Tout au long du concert, Byrne propose des changements bienvenus de perspective. Sur le morceau pétillant « Everybody Laughs », il capture la magie de l’expérience humaine tout en nous plongeant dans des scènes de rue new-yorkaises surréalistes. Il évoque ensuite son enfance à Baltimore avec « And She Was », inspirée d’une hippie rencontrée alors qu’il déambulait près d’une usine de Yoo-hoo.

Les fans des Talking Heads ont droit à un véritable best-of tout au long du concert, avec le célèbre « (Nothing But) Flowers » suivi de « This Must Be The Place (Naive Melody) », faisant bondir la majorité du public. Et comme il se doit à Los Angeles, une apparition surprise de Fred Armisen, l’ancien comédien de Saturday Night Live, en combinaison bleue, vient pimenter le morceau « Slippery People ».
Ces classiques sont entrecoupés de titres du répertoire solo de Byrne. « Strange Overtones », une collaboration avec Brian Eno, semble intemporelle avec ses paroles sur l’humanité face à la technologie. L’une de ses compositions récentes, « T Shirt », traite quant à elle des T-shirts à slogans, projetant des exemples tels que « Make America Gay Again » qui ravissent le public.
Ayant passé tant d’années à écrire sur l’aliénation, il n’est pas surprenant que Byrne propose une vision intrigante de la pandémie. Sur fond de projections de son appartement à Manhattan, il présente à la fois l’optimisme de la solitude avec « My Apartment Is My Friend » et le désespoir de l’isolement avec une reprise du morceau « Hard Times » de Paramore.
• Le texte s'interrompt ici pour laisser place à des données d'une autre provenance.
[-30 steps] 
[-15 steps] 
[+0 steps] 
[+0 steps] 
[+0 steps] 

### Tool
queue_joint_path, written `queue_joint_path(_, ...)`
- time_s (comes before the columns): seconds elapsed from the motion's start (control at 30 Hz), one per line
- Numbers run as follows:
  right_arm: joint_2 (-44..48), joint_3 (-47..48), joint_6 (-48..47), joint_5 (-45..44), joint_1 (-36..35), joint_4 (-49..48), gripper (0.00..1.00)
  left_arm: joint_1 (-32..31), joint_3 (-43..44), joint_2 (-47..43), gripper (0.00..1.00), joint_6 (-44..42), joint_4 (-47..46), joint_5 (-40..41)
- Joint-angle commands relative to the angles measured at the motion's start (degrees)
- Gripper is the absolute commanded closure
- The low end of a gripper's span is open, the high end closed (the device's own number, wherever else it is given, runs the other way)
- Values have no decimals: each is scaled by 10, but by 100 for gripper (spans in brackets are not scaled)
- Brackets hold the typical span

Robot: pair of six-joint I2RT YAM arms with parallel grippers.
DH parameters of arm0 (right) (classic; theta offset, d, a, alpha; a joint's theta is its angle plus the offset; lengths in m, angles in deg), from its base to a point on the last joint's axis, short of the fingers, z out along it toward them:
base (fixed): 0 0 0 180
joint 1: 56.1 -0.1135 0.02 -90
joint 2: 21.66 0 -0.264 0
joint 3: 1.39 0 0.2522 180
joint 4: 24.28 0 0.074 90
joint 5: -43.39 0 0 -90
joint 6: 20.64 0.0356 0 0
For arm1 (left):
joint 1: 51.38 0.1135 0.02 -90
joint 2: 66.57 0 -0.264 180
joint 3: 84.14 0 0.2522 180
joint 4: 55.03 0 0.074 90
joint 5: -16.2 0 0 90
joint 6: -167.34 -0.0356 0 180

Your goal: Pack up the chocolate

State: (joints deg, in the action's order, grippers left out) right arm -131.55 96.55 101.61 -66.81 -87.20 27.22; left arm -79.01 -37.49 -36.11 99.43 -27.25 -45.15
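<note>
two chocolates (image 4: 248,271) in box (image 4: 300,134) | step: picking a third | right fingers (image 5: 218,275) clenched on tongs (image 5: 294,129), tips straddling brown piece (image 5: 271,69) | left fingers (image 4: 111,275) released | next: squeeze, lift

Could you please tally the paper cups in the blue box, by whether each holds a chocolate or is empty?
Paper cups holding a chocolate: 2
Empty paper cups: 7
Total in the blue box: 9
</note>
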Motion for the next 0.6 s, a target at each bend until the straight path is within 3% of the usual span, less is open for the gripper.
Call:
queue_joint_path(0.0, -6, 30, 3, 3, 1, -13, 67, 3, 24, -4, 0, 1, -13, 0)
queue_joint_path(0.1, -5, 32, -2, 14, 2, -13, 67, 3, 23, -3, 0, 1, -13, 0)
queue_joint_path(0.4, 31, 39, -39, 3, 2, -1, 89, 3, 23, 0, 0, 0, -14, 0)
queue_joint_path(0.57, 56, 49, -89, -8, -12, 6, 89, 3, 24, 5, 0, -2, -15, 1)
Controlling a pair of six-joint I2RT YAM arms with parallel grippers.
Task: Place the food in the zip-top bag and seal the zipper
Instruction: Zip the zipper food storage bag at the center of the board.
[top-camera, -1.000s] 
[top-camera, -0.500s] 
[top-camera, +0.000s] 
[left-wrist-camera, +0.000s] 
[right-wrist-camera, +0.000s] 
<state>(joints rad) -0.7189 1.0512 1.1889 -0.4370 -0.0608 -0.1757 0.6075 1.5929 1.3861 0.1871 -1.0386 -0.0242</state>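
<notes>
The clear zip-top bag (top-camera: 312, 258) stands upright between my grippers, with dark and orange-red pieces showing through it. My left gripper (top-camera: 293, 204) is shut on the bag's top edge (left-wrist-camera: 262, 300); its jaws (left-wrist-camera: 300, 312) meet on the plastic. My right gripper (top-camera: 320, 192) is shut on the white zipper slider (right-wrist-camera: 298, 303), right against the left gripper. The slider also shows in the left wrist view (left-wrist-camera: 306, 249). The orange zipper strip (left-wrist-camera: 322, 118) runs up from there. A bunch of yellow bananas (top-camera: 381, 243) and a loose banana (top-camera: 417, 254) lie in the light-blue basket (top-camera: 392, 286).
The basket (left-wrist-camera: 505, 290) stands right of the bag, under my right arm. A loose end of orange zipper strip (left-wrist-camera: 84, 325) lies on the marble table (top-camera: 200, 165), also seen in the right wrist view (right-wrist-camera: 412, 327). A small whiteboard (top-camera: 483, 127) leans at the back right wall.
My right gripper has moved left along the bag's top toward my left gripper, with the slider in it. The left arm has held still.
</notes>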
Le set se termine par un enchaînement captivant de classiques des Talking Heads : « Psycho Killer », « Life During Wartime » et « Once in a Lifetime », soulevant toute l’assemblée. « Life During Wartime » est enrichie de séquences des manifestations anti-ICE, tandis que « Once in a Lifetime » gagne en profondeur à chaque année qui passe. À la fin de ce live, la chanson se transforme en un maelstrom de bruit et de lumière stroboscopique, le public chantant avec Byrne : « Le temps ne nous retient pas… » La douleur de ma perte refait surface.
Après une brève pause, Byrne revient pour un rappel, partageant « Everybody’s Coming To My House », dans un arrangement inspiré par un chœur de l’Abyssinian Baptist Church, illuminé par une simple ampoule. Il chante avec son groupe : « Nous ne sommes que des touristes dans cette vie / mais la vue est magnifique. » La chanson évoque la mort, mais souligne également la beauté de la vie. En terminant avec « Burning Down the House », le théâtre semble danser comme un navire sur l’océan. Nul besoin de le rappeler : il est permis de danser.
Points à retenir
- David Byrne continue d’innover sur scène après des décennies de carrière.
- La tournée « Who Is the Sky? » met en avant des collaborations et des éléments visuels frappants.
- Byrne parvient à mélanger des classiques de Talking Heads avec son répertoire solo.
- Le spectacle aborde des thèmes variés, des souvenirs d’enfance aux réflexions sur la solitude.
- Les projections ajoutent une dimension supplémentaire à l’expérience du concert.
En somme, cela me rappelle combien la musique peut être un refuge en période de douleur. Se laisser porter par les mélodies, les paroles et les émotions partagées crée un lien unique. Que ce soit en célébrant la vie ou en affrontant le chagrin, chaque performance semble résonner d’une manière précieuse. C’est une expérience qui, je l’espère, pourra toucher d’autres au même titre qu’elle m’a touché, rappelant notre humanité commune et notre besoin de connexion dans les moments difficiles.